== Dataset extract ==
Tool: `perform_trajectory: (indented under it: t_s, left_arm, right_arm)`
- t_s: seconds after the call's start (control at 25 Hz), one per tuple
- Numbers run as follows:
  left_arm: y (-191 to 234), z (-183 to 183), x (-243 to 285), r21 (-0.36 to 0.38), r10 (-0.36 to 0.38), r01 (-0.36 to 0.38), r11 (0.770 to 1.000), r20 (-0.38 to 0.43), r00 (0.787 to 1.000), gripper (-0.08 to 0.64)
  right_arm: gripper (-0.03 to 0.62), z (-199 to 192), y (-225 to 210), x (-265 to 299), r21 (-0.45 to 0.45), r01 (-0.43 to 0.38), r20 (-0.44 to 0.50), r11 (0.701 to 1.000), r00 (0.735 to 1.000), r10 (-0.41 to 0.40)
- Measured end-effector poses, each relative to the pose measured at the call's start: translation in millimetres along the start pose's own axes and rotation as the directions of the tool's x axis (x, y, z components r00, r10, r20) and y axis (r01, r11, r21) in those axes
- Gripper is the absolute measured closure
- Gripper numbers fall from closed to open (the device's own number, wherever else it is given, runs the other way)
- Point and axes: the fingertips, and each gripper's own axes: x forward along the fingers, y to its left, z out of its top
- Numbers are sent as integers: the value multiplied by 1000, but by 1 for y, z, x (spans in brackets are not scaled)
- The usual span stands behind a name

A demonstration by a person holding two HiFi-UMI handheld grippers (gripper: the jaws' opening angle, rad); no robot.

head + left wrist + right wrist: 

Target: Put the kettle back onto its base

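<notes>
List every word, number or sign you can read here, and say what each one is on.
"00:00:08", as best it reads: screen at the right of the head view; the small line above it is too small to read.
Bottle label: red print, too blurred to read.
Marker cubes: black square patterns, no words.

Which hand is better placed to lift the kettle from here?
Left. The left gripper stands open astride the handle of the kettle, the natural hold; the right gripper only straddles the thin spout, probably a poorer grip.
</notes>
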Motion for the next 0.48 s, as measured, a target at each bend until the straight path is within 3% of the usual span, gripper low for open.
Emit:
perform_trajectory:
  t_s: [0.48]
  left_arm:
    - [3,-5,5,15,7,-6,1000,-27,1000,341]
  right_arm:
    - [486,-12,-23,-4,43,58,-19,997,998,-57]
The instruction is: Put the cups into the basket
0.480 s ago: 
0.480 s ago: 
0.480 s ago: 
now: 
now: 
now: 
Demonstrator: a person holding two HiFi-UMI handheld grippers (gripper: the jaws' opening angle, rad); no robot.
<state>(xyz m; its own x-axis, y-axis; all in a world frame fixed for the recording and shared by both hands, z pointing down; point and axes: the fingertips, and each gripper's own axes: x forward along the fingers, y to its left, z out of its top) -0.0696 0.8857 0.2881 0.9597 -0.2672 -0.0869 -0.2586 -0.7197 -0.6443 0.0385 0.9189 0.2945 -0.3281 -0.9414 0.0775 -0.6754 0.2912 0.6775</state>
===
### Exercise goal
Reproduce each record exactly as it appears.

### Task answer
Tool: `perform_trajectory: (indented under it: t_s, left_arm, right_arm)`
- t_s: seconds after the call's start (control at 25 Hz), one per tuple
- Numbers run as follows:
  left_arm: y (-191 to 234), z (-183 to 183), x (-243 to 285), r21 (-0.36 to 0.38), r10 (-0.36 to 0.38), r01 (-0.36 to 0.38), r11 (0.770 to 1.000), r20 (-0.38 to 0.43), r00 (0.787 to 1.000), gripper (-0.08 to 0.64)
  right_arm: gripper (-0.03 to 0.62), z (-199 to 192), y (-225 to 210), x (-265 to 299), r21 (-0.45 to 0.45), r01 (-0.43 to 0.38), r20 (-0.44 to 0.50), r11 (0.701 to 1.000), r00 (0.735 to 1.000), r10 (-0.41 to 0.40)
- Measured end-effector poses, each relative to the pose measured at the call's start: translation in millimetres along the start pose's own axes and rotation as the directions of the tool's x axis (x, y, z components r00, r10, r20) and y axis (r01, r11, r21) in those axes
- Gripper is the absolute measured closure
- Gripper numbers fall from closed to open (the device's own number, wherever else it is given, runs the other way)
- Point and axes: the fingertips, and each gripper's own axes: x forward along the fingers, y to its left, z out of its top
- Numbers are sent as integers: the value multiplied by 1000, but by 1 for y, z, x (spans in brackets are not scaled)
- The usual span stands behind a name

A demonstration by a person holding two HiFi-UMI handheld grippers (gripper: the jaws' opening angle, rad); no robot.

head + left wrist + right wrist: 

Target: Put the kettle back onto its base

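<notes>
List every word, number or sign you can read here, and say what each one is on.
"00:00:08", as best it reads: screen at the right of the head view; the small line above it is too small to read.
Bottle label: red print, too blurred to read.
Marker cubes: black square patterns, no words.

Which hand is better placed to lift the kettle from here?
Left. The left gripper stands open astride the handle of the kettle, the natural hold; the right gripper only straddles the thin spout, probably a poorer grip.
</notes>
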Motion for the next 0.48 s, as measured, a target at each bend until the straight path is within 3% of the usual span, gripper low for open.
Emit:
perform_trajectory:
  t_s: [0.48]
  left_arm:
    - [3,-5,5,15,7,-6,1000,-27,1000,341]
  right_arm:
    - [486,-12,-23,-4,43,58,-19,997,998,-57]
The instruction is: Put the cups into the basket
0.480 s ago: 
0.480 s ago: 
0.480 s ago: 
now: 
now: 
now: 
Demonstrator: a person holding two HiFi-UMI handheld grippers (gripper: the jaws' opening angle, rad); no robot.
<state>(xyz m; its own x-axis, y-axis; all in a world frame fixed for the recording and shared by both hands, z pointing down; point and axes: the fingertips, and each gripper's own axes: x forward along the fingers, y to its left, z out of its top) -0.0696 0.8857 0.2881 0.9597 -0.2672 -0.0869 -0.2586 -0.7197 -0.6443 0.0385 0.9189 0.2945 -0.3281 -0.9414 0.0775 -0.6754 0.2912 0.6775</state>

Thus the exercise is complete.